Friday, September 26, 2008



Climate change: a backdown on forestry

Writing in the NBR this morning, Ben Thomas points out that the National Party have backed down completely on the issue of deforestation offsets. During the debate over the Emissions Trading Scheme, they pushed for forest owners to be allowed to cut down their trees provided they planted an equivalent area elsewhere. But in their forestry policy [PDF], they commit to offsetting "subject to a full assessment of the costs involved".

Those costs are significant. The Kyoto Protocol does not recognise forest offsetting, which means that any such scheme will leave the government liable for the full cost of carbon. At current rates of deforestation, that would cost the government about $600 million. Even National recognises that that is a non-starter:

Mr Ardern says he does not envisage a National government offering any kind of subsidy along those lines.

“I can’t imagine any National government coming up with any sort of multi-million dollar package that in effect was a transfer of taxpayer funds to a particular sector, because that’s a subsidy in anyone’s language.”

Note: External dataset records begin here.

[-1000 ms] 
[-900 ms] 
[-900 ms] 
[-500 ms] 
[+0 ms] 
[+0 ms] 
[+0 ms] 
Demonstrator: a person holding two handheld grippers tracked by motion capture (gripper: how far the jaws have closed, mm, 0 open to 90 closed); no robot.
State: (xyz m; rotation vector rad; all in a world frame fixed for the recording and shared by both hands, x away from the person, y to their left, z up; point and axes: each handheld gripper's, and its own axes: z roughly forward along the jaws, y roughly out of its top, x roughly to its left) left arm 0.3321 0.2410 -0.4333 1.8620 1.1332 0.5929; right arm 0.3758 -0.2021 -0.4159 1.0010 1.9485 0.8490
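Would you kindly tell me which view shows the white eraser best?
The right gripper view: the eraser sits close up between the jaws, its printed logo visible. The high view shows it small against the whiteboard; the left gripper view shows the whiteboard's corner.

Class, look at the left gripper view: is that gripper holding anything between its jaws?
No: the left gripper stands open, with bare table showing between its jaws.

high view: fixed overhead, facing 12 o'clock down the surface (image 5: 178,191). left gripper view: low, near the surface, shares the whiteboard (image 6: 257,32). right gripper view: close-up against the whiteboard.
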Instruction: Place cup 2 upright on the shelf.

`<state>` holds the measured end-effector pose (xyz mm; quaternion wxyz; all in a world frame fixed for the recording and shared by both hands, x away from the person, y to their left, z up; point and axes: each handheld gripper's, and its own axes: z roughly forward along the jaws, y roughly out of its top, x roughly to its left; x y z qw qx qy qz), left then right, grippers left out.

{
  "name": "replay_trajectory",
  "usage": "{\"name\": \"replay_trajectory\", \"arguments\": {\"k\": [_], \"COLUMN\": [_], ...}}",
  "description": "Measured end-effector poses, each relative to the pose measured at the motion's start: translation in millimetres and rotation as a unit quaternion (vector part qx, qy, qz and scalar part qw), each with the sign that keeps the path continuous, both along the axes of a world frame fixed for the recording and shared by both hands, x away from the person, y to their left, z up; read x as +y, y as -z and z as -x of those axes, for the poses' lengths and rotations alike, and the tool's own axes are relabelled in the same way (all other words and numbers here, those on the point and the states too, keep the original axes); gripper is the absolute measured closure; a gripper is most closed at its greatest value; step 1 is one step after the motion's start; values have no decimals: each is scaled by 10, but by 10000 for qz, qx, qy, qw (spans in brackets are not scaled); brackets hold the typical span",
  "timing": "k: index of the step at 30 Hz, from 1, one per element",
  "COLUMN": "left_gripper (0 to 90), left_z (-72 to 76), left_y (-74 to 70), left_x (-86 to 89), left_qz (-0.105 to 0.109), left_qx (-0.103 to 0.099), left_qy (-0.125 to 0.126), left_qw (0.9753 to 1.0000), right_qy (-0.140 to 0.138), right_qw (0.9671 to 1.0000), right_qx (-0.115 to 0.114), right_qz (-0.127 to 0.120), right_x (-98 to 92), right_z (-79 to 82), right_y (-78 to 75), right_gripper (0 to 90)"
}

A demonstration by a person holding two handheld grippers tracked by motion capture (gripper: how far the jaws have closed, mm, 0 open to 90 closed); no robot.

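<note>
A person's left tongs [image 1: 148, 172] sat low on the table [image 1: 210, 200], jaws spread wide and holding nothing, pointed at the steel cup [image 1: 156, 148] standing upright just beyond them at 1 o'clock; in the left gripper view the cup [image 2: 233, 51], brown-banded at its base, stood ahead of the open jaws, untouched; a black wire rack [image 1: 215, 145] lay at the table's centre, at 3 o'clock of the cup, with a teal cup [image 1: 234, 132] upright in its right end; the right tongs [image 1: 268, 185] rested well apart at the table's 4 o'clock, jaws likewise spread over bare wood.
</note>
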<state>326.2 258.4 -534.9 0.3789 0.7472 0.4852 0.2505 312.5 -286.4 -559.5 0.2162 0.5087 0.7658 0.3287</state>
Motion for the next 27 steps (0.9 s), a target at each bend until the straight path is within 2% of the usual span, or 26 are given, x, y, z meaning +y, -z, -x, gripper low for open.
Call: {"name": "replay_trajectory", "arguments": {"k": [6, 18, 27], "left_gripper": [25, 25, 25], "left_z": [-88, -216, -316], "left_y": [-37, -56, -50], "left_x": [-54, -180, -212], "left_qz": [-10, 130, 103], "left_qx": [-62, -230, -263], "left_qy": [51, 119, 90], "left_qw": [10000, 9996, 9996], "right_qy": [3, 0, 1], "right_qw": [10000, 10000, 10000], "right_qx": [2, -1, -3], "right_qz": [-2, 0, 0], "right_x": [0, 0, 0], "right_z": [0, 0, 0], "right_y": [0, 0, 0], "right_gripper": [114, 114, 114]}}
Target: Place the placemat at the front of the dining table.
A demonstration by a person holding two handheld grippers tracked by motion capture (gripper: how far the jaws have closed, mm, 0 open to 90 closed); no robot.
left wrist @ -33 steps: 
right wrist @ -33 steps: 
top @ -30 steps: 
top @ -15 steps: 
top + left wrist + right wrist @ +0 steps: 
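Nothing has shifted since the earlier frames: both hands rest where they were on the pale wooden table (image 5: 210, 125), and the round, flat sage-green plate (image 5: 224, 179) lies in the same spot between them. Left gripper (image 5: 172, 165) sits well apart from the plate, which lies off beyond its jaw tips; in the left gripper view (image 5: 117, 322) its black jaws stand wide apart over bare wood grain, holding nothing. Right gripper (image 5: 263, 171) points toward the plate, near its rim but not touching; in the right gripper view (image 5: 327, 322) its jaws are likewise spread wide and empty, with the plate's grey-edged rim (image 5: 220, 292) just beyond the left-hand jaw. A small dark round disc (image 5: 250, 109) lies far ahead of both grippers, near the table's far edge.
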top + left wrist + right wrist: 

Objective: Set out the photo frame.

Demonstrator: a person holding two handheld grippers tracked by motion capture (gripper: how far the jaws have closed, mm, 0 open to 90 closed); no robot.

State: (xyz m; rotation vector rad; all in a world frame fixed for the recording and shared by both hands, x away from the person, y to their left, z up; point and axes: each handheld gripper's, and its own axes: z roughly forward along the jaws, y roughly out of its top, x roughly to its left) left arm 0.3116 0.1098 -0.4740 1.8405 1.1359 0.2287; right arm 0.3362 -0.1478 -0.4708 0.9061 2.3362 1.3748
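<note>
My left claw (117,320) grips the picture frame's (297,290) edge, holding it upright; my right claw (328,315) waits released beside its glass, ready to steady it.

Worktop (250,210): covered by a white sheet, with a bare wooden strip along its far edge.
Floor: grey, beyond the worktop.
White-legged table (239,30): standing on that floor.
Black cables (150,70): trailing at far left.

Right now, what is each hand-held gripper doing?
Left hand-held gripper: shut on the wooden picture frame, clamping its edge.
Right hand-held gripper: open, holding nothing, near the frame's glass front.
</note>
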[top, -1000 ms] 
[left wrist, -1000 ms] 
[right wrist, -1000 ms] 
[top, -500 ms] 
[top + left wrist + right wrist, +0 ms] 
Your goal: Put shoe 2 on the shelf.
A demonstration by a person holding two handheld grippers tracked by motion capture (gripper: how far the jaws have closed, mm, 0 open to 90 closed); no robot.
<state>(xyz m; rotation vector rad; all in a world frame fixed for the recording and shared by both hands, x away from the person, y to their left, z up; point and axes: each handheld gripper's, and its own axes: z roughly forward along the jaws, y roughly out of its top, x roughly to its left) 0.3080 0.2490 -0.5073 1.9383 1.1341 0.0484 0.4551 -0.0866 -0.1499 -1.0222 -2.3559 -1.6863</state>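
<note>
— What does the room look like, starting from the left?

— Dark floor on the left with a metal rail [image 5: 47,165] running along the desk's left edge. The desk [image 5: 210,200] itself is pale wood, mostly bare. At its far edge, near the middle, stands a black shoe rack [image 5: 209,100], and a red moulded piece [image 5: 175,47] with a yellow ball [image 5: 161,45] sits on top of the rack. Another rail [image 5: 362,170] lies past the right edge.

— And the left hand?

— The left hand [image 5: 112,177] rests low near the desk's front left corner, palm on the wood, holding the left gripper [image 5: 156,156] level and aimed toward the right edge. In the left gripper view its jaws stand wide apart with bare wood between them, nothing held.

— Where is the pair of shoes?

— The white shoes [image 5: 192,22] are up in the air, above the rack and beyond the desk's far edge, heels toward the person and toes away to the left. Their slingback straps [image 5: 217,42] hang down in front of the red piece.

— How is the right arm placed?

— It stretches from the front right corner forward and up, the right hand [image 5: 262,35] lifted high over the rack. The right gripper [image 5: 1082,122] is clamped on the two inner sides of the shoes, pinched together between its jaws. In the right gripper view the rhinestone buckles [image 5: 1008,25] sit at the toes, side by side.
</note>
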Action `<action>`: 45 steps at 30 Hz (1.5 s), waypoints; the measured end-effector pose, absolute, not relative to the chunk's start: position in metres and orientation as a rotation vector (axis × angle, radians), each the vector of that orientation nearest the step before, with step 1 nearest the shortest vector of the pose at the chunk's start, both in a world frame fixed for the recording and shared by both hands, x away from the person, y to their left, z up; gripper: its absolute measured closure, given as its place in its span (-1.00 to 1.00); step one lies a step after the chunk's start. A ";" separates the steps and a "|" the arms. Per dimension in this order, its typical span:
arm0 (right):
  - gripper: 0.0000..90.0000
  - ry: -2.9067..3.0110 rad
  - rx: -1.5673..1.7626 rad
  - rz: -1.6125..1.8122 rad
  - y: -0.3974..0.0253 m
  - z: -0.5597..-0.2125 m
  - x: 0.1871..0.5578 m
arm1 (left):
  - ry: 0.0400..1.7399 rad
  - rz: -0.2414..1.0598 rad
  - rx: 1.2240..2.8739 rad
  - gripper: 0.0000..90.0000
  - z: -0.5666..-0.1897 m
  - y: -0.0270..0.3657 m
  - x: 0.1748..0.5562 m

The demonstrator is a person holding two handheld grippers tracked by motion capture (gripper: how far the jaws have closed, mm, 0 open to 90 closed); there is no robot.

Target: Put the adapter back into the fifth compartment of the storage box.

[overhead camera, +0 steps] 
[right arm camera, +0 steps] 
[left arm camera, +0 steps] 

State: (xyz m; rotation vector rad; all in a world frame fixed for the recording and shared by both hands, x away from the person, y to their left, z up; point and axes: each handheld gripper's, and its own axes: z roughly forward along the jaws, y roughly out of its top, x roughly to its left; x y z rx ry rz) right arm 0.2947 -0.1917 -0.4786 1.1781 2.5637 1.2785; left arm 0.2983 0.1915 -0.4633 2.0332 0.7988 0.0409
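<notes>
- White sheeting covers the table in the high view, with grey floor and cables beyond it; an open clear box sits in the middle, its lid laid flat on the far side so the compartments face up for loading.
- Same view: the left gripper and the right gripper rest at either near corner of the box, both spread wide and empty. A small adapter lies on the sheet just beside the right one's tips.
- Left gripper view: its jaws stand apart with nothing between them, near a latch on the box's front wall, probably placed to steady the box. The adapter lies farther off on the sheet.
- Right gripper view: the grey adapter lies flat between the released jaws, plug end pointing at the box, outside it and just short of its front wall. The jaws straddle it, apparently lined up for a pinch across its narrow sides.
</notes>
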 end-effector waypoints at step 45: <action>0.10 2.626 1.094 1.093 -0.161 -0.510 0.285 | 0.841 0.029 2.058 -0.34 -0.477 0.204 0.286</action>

Instead, they're promising to try and renegotiate the international climate change regime so that it recognises the issues of commercial plantation forestry rather than focusing on the problem of strip-mining tropical rainforest. But this is already government policy, and the ETS already allows the activation of an offsetting scheme if the international regime changes. So, despite all the noise to the contrary, National has adopted the government's policy. It would be nice if they were honest enough to admit it.